Whenever "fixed" occurs in a line of the material, list that line.
=-=-=-=-=
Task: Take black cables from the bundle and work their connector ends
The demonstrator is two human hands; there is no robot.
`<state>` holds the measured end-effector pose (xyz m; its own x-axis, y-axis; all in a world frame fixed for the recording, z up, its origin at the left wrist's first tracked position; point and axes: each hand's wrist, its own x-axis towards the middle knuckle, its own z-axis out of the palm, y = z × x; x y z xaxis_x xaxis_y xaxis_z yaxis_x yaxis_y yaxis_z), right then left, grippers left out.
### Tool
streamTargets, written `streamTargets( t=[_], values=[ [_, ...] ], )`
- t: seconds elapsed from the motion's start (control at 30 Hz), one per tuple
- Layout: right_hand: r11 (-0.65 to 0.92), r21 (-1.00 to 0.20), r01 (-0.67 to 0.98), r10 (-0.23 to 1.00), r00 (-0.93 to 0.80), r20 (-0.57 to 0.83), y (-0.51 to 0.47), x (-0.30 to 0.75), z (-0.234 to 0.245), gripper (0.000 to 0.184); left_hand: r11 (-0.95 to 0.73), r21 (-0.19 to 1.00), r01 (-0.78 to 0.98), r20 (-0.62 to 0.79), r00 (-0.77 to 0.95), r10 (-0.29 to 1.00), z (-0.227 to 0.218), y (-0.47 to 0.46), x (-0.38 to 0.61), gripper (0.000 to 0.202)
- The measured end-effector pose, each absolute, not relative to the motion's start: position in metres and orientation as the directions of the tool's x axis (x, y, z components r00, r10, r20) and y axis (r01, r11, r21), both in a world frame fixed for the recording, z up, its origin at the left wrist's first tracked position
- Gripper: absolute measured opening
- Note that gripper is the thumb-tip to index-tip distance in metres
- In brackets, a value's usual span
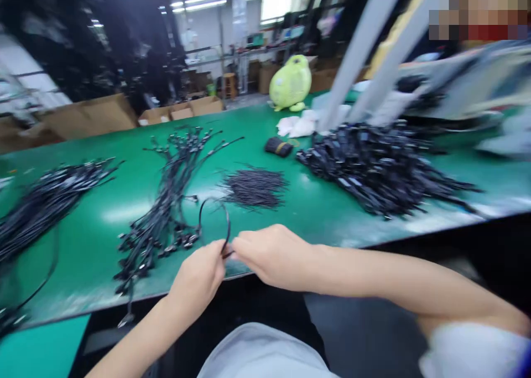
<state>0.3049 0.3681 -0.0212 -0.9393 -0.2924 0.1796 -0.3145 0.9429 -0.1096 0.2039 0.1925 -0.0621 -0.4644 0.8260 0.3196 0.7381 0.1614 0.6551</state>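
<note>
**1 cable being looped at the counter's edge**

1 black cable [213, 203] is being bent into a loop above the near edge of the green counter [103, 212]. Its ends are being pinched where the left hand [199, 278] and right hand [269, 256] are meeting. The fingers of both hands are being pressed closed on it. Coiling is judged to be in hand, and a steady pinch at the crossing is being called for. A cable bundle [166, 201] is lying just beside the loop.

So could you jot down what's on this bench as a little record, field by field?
Left hand: pinches a black cable bent into a loop
Right hand: grips the same cable beside the left
Surface: green table
By the hands: bundle of connector cables
Centre: heap of thin wires
Right: large cable pile
Left: long cable pile
Back: yellow-green rounded object
</note>
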Motion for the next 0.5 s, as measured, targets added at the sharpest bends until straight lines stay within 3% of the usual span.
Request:
streamTargets(
  t=[0.1,0.2,0.3,0.4,0.5],
  values=[
    [0.955,-0.198,-0.220,-0.184,-0.965,0.185,0.383,0.292,-0.019,0.032,0.194,0.880,0.433,-0.002,-0.406,0.914,-0.072,0.180,0.202,0.027],
    [0.923,-0.340,-0.180,-0.122,-0.975,0.187,0.417,0.298,-0.033,0.031,0.139,0.989,-0.054,-0.149,-0.346,0.926,-0.070,0.162,0.189,0.030],
    [0.888,-0.423,-0.181,-0.080,-0.966,0.245,0.449,0.311,-0.064,0.024,-0.137,0.880,-0.455,-0.103,-0.463,0.881,-0.058,0.149,0.181,0.027],
    [0.882,-0.448,-0.145,-0.006,-0.955,0.298,0.469,0.316,-0.098,0.026,-0.349,0.771,-0.533,-0.112,-0.652,0.750,-0.052,0.146,0.173,0.030],
    [0.929,-0.315,-0.192,-0.086,-0.943,0.320,0.468,0.321,-0.114,0.025,-0.378,0.744,-0.550,-0.187,-0.716,0.673,-0.053,0.147,0.168,0.038]
  ],
)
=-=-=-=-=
### Problem solution
`<state>` holds the measured end-effector pose (xyz m; its own x-axis, y-axis; all in a world frame fixed for the recording, z up, its origin at the left wrist's first tracked position; point and axes: each hand's wrist, its own x-axis towards the middle knuckle, its own z-axis out of the palm, y = z × x; x y z xaxis_x xaxis_y xaxis_z yaxis_x yaxis_y yaxis_z), right then left, grippers left out.
- The measured end-effector pose, each absolute, not relative to the motion's start: position in metres and orientation as the directions of the tool's x axis (x, y, z components r00, r10, r20) and y axis (r01, r11, r21), both in a world frame fixed for the recording, z up, its origin at the left wrist's first tracked position

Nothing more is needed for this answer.